Emerging Big Data Storage Architectures: A New Paradigm

Aasha Dhanapal * M. Venkatesh Saravanakumar ** M. Sabibullah ***

* Research Scholar, Research Department of Computer Science, Sudharsan College of Arts & Science (SCAS), Pudukkottai, Tamilnadu, India.

** Research Scholar, Research Department of Computer Science (SCAS), Pudukkottai, Tamilnadu, India.

*** Associate Professor & Dean, Research Department of Computer Science, SCAS, Pudukkottai, Tamilnadu, India.

Abstract

With the emergence and huge transformational potential capability of Big Data Storage (like store, manage and analyse huge amounts of heterogeneous data), finally derives the benefit of data-driven society and economic impacts.

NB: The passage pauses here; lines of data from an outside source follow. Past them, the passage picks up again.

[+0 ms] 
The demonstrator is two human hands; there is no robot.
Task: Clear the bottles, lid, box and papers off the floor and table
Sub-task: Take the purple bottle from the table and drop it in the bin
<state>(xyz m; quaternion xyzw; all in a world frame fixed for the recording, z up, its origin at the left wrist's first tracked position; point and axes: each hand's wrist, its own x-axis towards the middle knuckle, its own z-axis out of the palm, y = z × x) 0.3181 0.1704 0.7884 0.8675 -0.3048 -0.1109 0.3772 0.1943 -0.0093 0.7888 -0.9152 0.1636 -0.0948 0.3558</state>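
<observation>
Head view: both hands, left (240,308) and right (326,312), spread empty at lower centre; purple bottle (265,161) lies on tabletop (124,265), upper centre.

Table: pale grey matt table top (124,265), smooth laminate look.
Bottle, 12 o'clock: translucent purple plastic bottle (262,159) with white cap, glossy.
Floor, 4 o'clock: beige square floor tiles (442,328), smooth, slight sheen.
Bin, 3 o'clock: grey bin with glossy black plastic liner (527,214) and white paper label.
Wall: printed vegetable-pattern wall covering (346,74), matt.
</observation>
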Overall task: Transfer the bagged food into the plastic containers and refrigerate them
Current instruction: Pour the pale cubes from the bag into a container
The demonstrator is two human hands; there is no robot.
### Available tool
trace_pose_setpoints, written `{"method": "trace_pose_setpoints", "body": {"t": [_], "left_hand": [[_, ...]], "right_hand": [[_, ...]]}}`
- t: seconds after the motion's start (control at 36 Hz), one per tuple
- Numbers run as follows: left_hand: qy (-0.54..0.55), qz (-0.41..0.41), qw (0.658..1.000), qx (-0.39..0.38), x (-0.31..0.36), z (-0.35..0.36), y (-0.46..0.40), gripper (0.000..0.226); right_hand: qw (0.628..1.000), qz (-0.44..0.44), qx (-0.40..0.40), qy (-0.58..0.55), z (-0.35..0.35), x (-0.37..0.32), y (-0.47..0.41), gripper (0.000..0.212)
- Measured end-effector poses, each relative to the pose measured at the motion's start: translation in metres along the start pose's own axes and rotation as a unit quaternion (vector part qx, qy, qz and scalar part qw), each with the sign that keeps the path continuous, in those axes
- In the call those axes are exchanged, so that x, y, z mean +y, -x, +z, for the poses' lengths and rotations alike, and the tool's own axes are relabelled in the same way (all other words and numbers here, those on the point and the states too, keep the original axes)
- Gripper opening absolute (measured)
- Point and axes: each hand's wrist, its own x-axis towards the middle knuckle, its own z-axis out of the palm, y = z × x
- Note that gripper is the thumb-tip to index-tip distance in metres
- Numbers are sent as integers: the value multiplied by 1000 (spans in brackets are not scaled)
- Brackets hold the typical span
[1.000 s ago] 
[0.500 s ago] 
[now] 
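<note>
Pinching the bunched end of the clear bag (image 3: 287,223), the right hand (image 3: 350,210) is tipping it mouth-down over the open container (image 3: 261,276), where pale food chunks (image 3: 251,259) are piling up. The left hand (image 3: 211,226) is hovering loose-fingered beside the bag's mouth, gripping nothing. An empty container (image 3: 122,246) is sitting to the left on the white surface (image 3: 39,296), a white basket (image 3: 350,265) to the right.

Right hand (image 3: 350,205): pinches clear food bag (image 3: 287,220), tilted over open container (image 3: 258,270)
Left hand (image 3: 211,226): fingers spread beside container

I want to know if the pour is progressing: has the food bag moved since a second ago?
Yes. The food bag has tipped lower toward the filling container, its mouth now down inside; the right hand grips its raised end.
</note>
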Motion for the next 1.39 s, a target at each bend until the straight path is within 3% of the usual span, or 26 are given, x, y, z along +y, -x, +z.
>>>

Since, the new wave of heterogeneous data rises from different sources, such as the Internet of Things (IoT), Sensor Networks, Open Data on the Web, data from mobile applications, and social networking, comprising that the natural growth of datasets available within the organisations, that certainly creates a demand for new data management storage strategies provide a new scales of data environment. Health sector is a first-rate scenario in this regard, to provide better health services to the society through the way of best integration and analysis of health related data by using current state-of-the-art in Big Data Storage (BDS) technologies, which identifies data-store related trends and capable of handling massive data. This survey paper discusses about the various emerging paradigms connected with BDS technologies, which gives options to both Hadoop and Spark, a fast and newly impacted computing avatar [i.e. In- Memory cluster (Multiple computers linked together, through a fast LAN, that effectively function as a single coputer) Computing] by replacing capacity of MapReduce through Resilient Distributed Datasets (RDD). It forecasts the entire features and availability options behind BDS, to deliver better data model in any Big Data (BD) dependent applications.

Keywords :

Big Data Storage,
BD Properties,
BD Storage Technologies / Architectures / Processing,
Cloud Storage,
NoSQL,
Cluster Computing,
Spark,
Hadoop,
Stream Processing,
Graph Database

Introduction

Big Data (BD) and Big Data Storage (BDS)

Big Data provides new opportunities to store and index previously unusable unstructured data for surplus uses by health care stakeholders. Analytics creates new business value by transforming this previously unusable data into fresh predictive insights and actionable knowledge. Dhanapal and Hanifa [6] review the importance of early intervention in Diabetes Retinopathy (DR) through retinal images, potential use of BD analytics and empowerment of BD ecosystems (where BDS is a kind of component for storage) towards prognosis strategy. Big Data is a term used to describe a massive collection of data sets from different sources with ten (10 V's) characteristics / properties (Refer in Figure 1) such as Volume (Size of data), Velocity (Speed - Generation of data ), Variety (Different types of data), Veracity (Data accuracy), Value (Usefulness of data), Validity (Data quality), Variability (evolving behaviour in data source), Venue (Distributed data from multiple platforms), Vocabulary (Data models and semantics that describe data structure), Vagueness (confusion over meaning behind big data tools) - are all newly emerged characteristics).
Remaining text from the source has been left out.